Clustering denovo - specifying input sequence processing

Hi there,

I am working with 16S amplicon data on faecal samples for gut microbiome composition analysis.

I have processed my samples using the workflow in the moving pictures tutorial:

  • Demultiplexed
  • DADA2 - denoising/merging/filtering - ASVs
  • Classification
  • Phylogenetic tree construction

I have then done the rest of my analysis in R using phyloseq, vegan etc. I am finding there are a few outliers and some abundant sequences that are not classified at genus level - but are coming up as dominant in some of my treatments.

My supervisor has recommended further clustering my ASVs into OTUs at 98% similarity. I am looking at using vsearch cluster-features-de-novo to cluster these sequences at a 98% similarity threshold.

I can’t seem to find any way to specify how the input sequences are processed and how centroids are determined - eg:

  1. User supplied order
  2. Pre-sorted based on length
  3. Abundance sorted

From the QIIME2 documents it seems the only thing you can adjust is the percent identity threshold (eg. 0.98).

Are there other ways you can adjust the clustering method to specific the way input sequences are processed etc? I would want to do this based on the most abundant sequences as these are likely significant in the population.

I tried to read through the forum and couldn’t seem to find any comments/discussion on this.



Hi @chantelle.reid, welcome to :qiime2:!

Have you checked this tutorial on OTU clustering?

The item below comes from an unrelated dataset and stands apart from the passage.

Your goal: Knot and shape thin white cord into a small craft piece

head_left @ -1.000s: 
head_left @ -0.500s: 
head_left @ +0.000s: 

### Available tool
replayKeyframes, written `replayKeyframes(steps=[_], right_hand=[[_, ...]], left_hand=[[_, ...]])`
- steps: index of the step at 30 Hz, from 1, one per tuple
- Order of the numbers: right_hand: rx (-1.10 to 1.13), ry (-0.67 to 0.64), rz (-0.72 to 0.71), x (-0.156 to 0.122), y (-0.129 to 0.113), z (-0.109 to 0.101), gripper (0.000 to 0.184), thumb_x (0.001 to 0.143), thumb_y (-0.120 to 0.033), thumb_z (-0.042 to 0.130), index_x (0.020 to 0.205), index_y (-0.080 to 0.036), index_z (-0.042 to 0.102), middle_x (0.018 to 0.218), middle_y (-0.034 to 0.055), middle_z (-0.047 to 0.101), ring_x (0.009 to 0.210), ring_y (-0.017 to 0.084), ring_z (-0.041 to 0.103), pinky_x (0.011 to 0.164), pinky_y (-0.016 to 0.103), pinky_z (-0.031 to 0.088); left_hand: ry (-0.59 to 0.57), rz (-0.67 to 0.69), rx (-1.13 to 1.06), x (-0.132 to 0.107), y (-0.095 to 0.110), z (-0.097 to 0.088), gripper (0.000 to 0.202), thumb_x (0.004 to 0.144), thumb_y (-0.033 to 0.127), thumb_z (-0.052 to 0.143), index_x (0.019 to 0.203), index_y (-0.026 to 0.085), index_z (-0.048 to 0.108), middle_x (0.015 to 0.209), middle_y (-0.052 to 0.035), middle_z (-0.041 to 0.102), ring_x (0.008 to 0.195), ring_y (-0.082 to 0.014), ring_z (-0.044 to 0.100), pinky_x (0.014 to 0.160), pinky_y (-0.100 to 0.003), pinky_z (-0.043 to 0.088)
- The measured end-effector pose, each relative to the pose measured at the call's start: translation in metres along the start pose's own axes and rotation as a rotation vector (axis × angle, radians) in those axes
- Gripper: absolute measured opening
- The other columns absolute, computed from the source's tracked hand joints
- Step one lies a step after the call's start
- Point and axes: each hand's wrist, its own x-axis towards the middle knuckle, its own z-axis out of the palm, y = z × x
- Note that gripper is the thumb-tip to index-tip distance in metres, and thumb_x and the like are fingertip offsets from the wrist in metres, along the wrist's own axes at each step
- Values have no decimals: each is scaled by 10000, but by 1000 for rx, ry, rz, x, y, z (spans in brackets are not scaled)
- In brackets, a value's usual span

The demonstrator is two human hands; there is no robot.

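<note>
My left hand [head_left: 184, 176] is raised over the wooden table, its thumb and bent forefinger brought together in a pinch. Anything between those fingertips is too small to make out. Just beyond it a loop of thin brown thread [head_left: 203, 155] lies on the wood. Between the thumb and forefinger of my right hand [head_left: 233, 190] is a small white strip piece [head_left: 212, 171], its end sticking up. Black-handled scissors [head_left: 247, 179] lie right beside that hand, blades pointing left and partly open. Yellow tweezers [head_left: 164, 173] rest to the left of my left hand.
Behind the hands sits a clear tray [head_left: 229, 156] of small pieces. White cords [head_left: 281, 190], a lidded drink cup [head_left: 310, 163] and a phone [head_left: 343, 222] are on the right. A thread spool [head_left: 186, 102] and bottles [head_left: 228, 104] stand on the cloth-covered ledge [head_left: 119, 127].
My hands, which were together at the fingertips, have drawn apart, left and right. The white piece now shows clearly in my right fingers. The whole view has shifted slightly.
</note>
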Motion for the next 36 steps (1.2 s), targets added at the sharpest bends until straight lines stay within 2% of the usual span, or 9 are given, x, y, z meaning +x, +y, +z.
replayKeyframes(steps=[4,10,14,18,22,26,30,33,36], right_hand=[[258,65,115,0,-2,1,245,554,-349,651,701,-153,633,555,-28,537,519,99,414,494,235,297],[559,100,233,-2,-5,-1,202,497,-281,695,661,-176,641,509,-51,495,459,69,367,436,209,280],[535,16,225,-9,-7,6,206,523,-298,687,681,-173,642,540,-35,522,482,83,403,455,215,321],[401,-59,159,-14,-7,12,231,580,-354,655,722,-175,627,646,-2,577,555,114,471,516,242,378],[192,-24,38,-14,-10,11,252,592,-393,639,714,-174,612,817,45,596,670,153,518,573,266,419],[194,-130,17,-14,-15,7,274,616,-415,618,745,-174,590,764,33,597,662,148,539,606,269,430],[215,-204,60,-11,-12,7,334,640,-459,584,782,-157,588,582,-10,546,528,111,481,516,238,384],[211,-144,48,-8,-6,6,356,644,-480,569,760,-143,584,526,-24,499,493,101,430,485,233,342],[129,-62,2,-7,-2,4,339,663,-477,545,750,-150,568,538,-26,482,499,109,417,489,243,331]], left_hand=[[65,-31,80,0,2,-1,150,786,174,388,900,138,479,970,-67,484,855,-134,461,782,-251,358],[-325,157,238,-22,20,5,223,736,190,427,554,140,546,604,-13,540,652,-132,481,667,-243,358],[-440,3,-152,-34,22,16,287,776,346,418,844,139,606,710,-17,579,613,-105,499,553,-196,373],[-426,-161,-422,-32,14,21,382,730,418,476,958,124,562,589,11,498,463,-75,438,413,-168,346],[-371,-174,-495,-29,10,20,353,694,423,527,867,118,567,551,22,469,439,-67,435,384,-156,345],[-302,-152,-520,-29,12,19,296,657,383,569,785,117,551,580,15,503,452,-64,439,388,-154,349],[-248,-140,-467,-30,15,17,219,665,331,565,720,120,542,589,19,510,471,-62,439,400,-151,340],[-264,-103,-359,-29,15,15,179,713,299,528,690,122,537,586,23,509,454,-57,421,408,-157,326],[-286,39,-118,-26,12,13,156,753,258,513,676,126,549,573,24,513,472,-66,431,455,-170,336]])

You can start at this step with your DADA2 output. For example:

qiime vsearch cluster-features-de-novo \
  --i-table dada2-table.qza \
  --i-sequences dada2-rep-seqs.qza \
  --p-perc-identity 0.98 \
  --o-clustered-table dada2-table-dn-98.qza \
  --o-clustered-sequences dada2-rep-seqs-dn-98.qza

-Let us know if this works.

Hi there!

Thanks for the prompt response :slight_smile:

I have used that tutorial and was able to successfully cluster my ASVs. However, I was just curious to know more about how this command determines centroids for clustering (whether it picks based on length, abundance etc) and if there was a way to alter the way this is determined.

In the vsearch literature it describes these 3 options:

  1. User supplied order
  2. Pre-sorted based on length
  3. Abundance sorted

I’m just curious to know what the default for determining centroids is within that command in QIIME2 (eg. cluster-features-de-novo)



Hi again,

I also just wanted to see if anybody knows a way you can go back to ASV level from you OTUs? Is there a way to track back and know which ASVs were mapped to which OTU?



Hi @chantelle.reid!

I believe it is sorted by abundance, behind the scenes the cluster-features-de-novo command uses the --cluster_size vsearch flag.

Not at this time.

One more question for you @thermokarst or anyone else that may be able to assist

As there is currently no way in QIIME to know which ASVs were mapped to which OTUs I ran the same thing through vsearch and added the --uc output

Total input to vsearch was:

vsearch --cluster_size TFF-rep-seqs.fasta --id 0.98 --qmask none --centroids TFF-centroids.fasta --otutabout TFF-otu.txt --uc TFF-clusters.uc

Which returned 8982 clusters/OTUs

Whereas, when I used cluster-features-de-novo in QIIME:

qiime vsearch cluster-features-de-novo
–i-table TFF_table.qza
–i-sequences TFF-rep-seqs.qza
–p-perc-identity 0.98
–o-clustered-table Clustering/TFF-table-dn-98.qza
–o-clustered-sequences Clustering/TFF-rep-seqs-dn-98.qza

I ended up with 8911 clusters/OTUs

I know these aren’t massively different, but they are different all the same. Can anybody tell me why they might be different and how I might address this?



Ah no worries, thanks for the information @thermokarst! :slight_smile:

Hi! I’m currently attempting to cluster rep seqs from DADA2 output, and I’m wondering if the rep seqs need to be trimmed to equal length prior to clustering. I was reading on some of the other qiime2 material that sequences should be trimmed to equal length prior to clustering, so I’m just trying to make sure I’m proceeding appropriately.


Hi @rhizorick,

In my experience, I’ve not had issues with variable length genes, i.e. ITS, trnL, etc… when using DADA2. See the ITS workflow from the DADA2 developers.

From their toturial:

Please ignore all the “Not all sequences were the same length.” messages in the next couple sections. We know they aren’t, and it’s OK!


1 Like

Thanks for the speedy response, Mike!

This topic was automatically closed 31 days after the last reply. New replies are no longer allowed.